** Aim of the task **
Pull every line from the records that has the word "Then" in it.
*** Opening of Provided data ***
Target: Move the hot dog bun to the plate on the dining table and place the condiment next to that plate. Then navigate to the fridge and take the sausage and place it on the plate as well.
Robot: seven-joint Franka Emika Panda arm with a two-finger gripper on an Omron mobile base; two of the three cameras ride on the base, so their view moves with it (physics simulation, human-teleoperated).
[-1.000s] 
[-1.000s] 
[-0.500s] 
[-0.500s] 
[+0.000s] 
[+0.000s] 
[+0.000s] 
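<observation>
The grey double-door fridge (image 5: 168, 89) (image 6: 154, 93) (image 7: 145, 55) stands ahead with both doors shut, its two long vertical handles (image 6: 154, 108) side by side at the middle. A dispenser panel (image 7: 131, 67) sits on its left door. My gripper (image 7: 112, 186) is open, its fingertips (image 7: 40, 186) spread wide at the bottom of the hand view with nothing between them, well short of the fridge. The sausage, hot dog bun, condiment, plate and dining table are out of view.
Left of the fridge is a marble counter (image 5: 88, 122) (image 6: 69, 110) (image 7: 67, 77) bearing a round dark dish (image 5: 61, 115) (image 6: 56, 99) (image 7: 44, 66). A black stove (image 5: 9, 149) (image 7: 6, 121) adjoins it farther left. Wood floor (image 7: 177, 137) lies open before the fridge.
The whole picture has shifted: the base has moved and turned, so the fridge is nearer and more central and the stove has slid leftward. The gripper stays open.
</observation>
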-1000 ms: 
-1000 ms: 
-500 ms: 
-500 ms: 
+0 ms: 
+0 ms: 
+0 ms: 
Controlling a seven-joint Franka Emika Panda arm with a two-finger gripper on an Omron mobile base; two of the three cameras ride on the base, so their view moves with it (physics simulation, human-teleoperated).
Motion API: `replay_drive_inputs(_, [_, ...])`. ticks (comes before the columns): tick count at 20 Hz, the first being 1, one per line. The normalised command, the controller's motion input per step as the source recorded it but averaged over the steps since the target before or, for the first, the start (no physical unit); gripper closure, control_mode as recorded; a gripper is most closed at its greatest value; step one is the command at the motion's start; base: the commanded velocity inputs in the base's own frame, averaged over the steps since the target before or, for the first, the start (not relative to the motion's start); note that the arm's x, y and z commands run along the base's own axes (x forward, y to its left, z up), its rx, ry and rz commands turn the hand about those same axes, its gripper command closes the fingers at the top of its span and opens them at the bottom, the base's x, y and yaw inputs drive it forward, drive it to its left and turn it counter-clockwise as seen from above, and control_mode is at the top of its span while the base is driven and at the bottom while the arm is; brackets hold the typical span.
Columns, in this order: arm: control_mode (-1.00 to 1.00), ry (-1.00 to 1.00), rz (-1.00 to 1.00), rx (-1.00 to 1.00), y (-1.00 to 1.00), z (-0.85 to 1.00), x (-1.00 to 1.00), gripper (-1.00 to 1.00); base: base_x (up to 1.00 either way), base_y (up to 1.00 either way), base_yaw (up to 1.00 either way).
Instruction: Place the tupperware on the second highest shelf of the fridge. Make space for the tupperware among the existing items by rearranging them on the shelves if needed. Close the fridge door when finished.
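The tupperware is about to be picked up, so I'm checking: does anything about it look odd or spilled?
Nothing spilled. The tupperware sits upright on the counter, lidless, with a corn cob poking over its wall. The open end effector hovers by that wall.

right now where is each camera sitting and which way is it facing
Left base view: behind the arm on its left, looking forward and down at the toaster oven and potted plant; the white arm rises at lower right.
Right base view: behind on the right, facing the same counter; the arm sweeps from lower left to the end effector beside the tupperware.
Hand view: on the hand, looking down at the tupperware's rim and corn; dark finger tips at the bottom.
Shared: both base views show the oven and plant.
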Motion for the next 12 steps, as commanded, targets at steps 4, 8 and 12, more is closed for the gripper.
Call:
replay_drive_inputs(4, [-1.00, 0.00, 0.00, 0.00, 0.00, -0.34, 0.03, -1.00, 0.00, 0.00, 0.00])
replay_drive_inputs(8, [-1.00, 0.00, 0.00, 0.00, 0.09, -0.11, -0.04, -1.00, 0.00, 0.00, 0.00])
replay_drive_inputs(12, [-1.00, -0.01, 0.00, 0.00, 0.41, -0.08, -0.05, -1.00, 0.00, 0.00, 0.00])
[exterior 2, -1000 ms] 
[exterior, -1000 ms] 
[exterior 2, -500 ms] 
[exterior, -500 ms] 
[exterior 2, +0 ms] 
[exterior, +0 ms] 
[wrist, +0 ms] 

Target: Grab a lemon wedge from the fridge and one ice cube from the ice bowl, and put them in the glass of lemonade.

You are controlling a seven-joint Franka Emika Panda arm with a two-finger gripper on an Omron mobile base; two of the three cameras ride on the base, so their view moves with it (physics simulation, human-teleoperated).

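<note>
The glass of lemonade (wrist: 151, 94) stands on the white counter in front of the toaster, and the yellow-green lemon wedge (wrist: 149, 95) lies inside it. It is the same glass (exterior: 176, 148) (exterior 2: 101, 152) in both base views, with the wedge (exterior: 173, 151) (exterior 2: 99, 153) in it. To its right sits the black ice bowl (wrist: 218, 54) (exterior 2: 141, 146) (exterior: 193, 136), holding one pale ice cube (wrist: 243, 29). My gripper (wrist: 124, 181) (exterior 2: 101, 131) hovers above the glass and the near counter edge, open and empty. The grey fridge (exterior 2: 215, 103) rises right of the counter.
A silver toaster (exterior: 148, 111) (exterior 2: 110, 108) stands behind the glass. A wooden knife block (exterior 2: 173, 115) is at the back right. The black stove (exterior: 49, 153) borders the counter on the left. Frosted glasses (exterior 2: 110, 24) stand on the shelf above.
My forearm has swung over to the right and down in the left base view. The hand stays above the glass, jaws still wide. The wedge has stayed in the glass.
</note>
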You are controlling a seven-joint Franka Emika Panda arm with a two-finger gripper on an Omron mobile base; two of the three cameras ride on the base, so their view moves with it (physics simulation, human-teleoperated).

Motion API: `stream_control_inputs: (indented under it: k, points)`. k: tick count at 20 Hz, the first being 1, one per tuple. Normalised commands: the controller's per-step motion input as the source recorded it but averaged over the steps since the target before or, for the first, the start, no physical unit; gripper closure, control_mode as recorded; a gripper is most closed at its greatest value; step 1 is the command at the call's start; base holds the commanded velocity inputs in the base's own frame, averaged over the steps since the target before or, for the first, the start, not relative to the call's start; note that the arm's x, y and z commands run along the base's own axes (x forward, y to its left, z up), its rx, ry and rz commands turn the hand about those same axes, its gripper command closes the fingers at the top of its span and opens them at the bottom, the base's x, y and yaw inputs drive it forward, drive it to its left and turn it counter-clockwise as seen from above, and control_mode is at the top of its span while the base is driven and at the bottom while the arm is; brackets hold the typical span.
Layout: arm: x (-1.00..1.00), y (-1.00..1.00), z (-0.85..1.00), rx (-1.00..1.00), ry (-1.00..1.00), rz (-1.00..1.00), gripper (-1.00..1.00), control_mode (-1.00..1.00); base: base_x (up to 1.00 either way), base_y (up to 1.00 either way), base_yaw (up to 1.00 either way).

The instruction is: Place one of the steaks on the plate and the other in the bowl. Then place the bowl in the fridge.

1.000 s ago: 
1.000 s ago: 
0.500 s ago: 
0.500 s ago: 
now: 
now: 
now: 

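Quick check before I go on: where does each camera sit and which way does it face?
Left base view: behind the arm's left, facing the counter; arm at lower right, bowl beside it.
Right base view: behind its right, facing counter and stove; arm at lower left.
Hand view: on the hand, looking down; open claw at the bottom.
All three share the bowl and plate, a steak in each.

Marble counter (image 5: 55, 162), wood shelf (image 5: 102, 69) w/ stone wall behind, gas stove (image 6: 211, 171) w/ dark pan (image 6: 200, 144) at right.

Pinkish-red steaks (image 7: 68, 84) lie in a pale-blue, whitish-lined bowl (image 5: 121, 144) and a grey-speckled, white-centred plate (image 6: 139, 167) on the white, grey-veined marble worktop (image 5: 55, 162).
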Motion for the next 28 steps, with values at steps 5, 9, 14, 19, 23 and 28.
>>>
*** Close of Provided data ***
** Answer section **
Target: Move the hot dog bun to the plate on the dining table and place the condiment next to that plate. Then navigate to the fridge and take the sausage and place it on the plate as well.
The instruction is: Place one of the steaks on the plate and the other in the bowl. Then place the bowl in the fridge.

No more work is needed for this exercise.